In early 2019, the LLC failed to pay Kothari her salary. Kothari asked Desai about her compensation and he replied, “‘you’re an owner and as an owner you have to assume the risk of not getting paid.’”
In June 2019, Desai hired Hark Vasa as the LLC’s chief financial officer. As part of his compensation package, Vasa demanded an equity share in the company. Desai not only agreed to this request, but also facilitated the official reallocation of membership interests within two weeks. Kothari and Michel viewed this development as the final straw, claiming it made them finally understand Desai never intended to give them co-founder equity. In September 2019, they “made a firm written demand that if they did not receive their corresponding equity they would not continue forward with their full time employment and management” duties at the company. Within hours, Desai terminated their employment.
V. Post-termination
After his termination, Michel gave Desai all the login credentials and information needed to operate the LLC’s online accounts and Web sites. A few months later, in January 2020, Michel received “a flurry of alerts of new logins to his personal electronic accounts by others, from new machines and new locations . . . .” He learned some of his domain names, registered for businesses unrelated to the LLC, were transferred to a third party. He later discovered the person behind this invasion of his privacy was Desai’s newly hired employee, Natasha Mosakowski.

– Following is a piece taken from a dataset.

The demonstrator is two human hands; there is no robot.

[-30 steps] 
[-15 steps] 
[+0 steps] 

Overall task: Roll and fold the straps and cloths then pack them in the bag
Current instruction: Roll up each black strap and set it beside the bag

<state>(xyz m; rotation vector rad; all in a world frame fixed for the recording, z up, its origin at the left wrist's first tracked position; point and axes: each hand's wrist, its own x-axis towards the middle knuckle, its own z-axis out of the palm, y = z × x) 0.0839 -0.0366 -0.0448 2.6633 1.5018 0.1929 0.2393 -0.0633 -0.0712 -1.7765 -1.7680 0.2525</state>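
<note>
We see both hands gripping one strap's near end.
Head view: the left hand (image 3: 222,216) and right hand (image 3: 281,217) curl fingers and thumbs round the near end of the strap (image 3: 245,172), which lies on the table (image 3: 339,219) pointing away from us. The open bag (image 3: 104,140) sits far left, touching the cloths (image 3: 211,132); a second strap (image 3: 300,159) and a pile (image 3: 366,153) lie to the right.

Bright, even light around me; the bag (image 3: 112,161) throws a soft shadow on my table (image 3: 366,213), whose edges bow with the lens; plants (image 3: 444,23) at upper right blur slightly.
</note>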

The complaint alleged Desai instructed Mosakowski to access Michel’s private Facebook accounts, four Gmail accounts, a GoDaddy account, and a webhosting account at HostGator. Michel alleged this incident triggered unsolicited calls from lenders which led him to believe it was necessary to freeze his credit.
VI. The Complaint
A. Part One—Contractual Claims
The complaint described the first part of the dispute as arising out the LLC’s refusal to pay Kothari for her consulting/legal services, which Desai personally guaranteed (Contractual Claims). Three causes of action relate to this part of the complaint as follows: (1) breach of contract (Employment Agreement); (2) account stated; and (3) open book account. Kothari explained these causes of action related to the Employment Agreement’s terms, attached to the complaint as exhibit A. Specifically, Kothari stated she was owed a total of $42,790 for her consulting services. She added Desai personally guaranteed payment up to $25,000.

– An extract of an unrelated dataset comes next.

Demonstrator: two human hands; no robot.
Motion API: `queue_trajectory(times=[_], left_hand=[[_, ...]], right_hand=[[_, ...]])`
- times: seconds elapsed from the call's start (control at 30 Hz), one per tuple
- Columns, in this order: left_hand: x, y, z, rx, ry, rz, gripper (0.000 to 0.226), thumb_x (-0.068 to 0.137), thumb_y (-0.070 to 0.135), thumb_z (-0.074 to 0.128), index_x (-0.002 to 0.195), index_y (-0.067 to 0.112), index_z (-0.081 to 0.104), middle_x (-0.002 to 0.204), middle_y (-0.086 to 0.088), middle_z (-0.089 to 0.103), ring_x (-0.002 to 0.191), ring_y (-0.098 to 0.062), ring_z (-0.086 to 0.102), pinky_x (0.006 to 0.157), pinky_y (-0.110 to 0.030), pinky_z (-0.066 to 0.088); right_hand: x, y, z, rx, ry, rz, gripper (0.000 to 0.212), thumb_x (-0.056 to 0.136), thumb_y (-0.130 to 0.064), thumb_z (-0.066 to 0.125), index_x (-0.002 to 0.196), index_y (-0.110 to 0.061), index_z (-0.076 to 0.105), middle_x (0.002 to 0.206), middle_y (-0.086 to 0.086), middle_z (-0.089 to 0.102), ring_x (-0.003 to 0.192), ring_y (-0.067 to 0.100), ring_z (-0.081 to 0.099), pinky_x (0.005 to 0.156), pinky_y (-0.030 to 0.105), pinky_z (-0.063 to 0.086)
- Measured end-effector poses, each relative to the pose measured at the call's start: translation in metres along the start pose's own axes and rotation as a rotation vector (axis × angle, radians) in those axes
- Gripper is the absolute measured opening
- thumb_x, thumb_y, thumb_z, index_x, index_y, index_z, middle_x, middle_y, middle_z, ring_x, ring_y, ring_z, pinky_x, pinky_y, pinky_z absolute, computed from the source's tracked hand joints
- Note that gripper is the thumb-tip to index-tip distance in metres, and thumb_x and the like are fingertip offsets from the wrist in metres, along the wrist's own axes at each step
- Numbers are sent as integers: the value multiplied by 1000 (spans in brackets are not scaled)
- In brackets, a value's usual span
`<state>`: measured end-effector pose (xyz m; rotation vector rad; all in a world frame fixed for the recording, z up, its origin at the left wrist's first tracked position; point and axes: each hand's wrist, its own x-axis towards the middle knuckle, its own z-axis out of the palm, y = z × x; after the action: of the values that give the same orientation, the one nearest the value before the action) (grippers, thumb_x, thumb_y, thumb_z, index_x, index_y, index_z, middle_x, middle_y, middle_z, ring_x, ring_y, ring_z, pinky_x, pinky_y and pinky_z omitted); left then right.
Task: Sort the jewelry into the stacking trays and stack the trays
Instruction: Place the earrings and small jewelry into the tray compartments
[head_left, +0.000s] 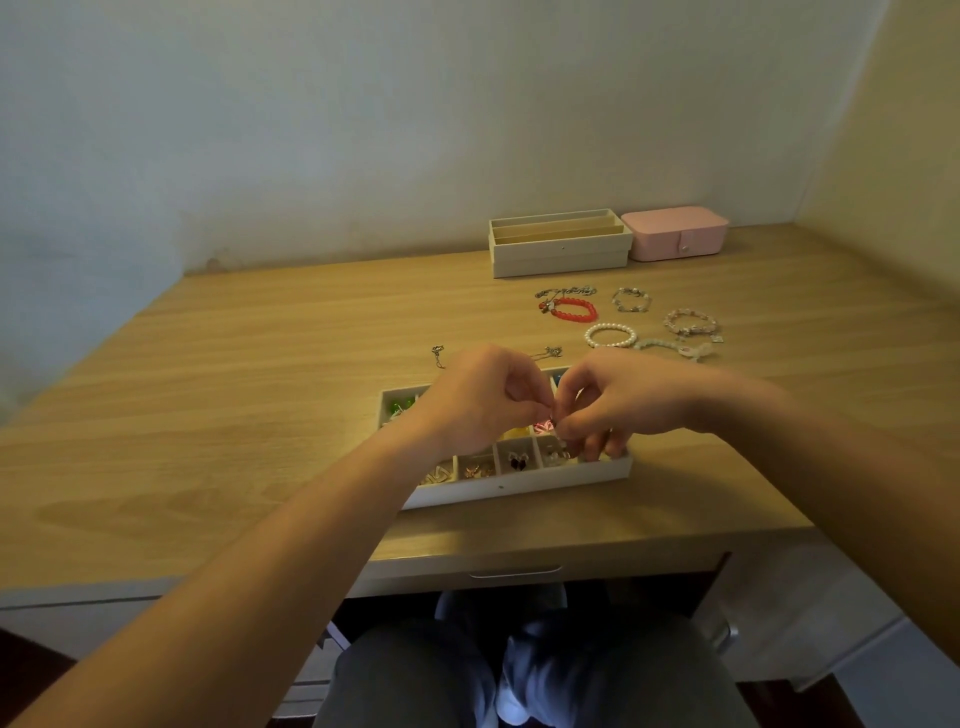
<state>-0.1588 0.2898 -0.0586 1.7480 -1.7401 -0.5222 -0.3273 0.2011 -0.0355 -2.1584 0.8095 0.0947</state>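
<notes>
A light, steady pinch held low over the chosen compartment would serve best, so the small piece (557, 415) drops nowhere else. The left hand (483, 400) and right hand (618, 405) meet, fingers curled, both pinching it; what it is, I cannot tell. Just beneath sits the divided tray (519, 486). Beyond it, loose bracelets (571, 300) and two stacked trays (558, 252) lie on the table (260, 389).

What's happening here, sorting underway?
A person's left hand and right hand pinch one small jewelry piece together above a white compartment tray, whose near cells already hold earrings. A red bead bracelet, a white pearl bracelet and others lie loose on the desk. Two stacked trays and a pink jewelry box sit at the back.
</notes>
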Motion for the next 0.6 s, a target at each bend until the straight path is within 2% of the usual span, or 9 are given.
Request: queue_trajectory(times=[0.17,0.3,0.4,0.47,0.6], left_hand=[[1,-1,2,17,-43,-4,16,82,9,81,82,24,76,76,9,74,75,-6,71,80,-35,60],[2,-1,7,26,-44,-16,14,81,11,82,83,23,76,77,8,73,76,-11,70,80,-40,59],[3,-1,11,59,-37,-30,14,78,12,84,84,22,76,79,6,72,76,-11,69,79,-38,60],[3,0,13,78,-34,-37,15,77,13,85,82,23,75,79,8,72,76,-8,68,77,-33,60],[4,1,14,70,-39,-59,18,77,14,87,78,26,74,77,10,70,77,-8,68,74,-29,59]], right_hand=[[4,-1,4,-156,68,-13,8,92,-22,72,89,-24,79,85,-5,73,80,9,67,65,18,52],[6,1,7,-223,90,12,8,91,-19,73,93,-22,81,80,-8,71,77,7,65,62,18,46],[8,2,9,-251,129,33,7,88,-18,76,90,-22,81,80,-8,73,78,8,66,65,22,52],[10,3,11,-259,144,47,6,87,-18,77,90,-22,80,83,-6,74,82,10,68,74,29,60],[12,3,14,-279,170,57,8,85,-17,78,91,-22,80,86,-4,75,84,12,70,82,36,63]])
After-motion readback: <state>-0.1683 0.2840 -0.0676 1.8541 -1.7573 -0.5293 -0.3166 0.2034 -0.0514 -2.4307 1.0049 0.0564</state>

B. Part Two—LLC Membership Interest Claims
The second part of the dispute concerned Kothari and Michel’s claim they were repeatedly promised, for seven years, that they would be granted a larger equity share in the LLC. This unfulfilled promise was the basis for the following causes of action: (1) fraud (false promise); (2) negligent misrepresentation; (3) constructive fraud; (4) constructive trust; (5) unjust enrichment; (6) accounting; (7) breach of contract (Employment Agreement); (8) breach of the implied covenant of good faith and fair dealing; (9) breach of contract (oral); (10) breach of contract (implied in fact); (11) conversion; (12) declaratory relief; and (13) violation of Business and Professions Code section 17200. The complaint alleged that in reliance of Desai’s false promises, Kothari and Michel “took [the LLC] from essentially a mere concept to an established brand in the cosmetic dentistry market, working tirelessly full time for [the company] for below market salaries in hopes of realizing the value of their efforts through their promised co-founder equity, namely at least a 22.5[ percent] membership interest in [the LLC] to each of them.”
C. Part Three—Wrongful Termination Claims
The complaint described the third part of the dispute as relating to wrongful termination of employment. Specifically, the 17th cause of action alleged Desai failed to pay appropriate wages (Lab. Code, §§ 201, 202, & 218) and the 18th cause of action alleged he wrongfully retaliated when informed about the wage violation by terminating employment (Lab. Code, § 1102.5). The 19th cause of action was for wrongful termination in violation of public policy. It alleged Kothari and Michel “worked for nearly five years . . . at far below market salaries based on their agreement with Desai that they would each receive co-founder equity, at least 22.5 [percent] each, in [the LLC] in exchange for working at those reduced salaries.”[2] They were terminated within hours of demanding the LLC “convey to them their long promised and overdue wages, namely their co-founder equity.”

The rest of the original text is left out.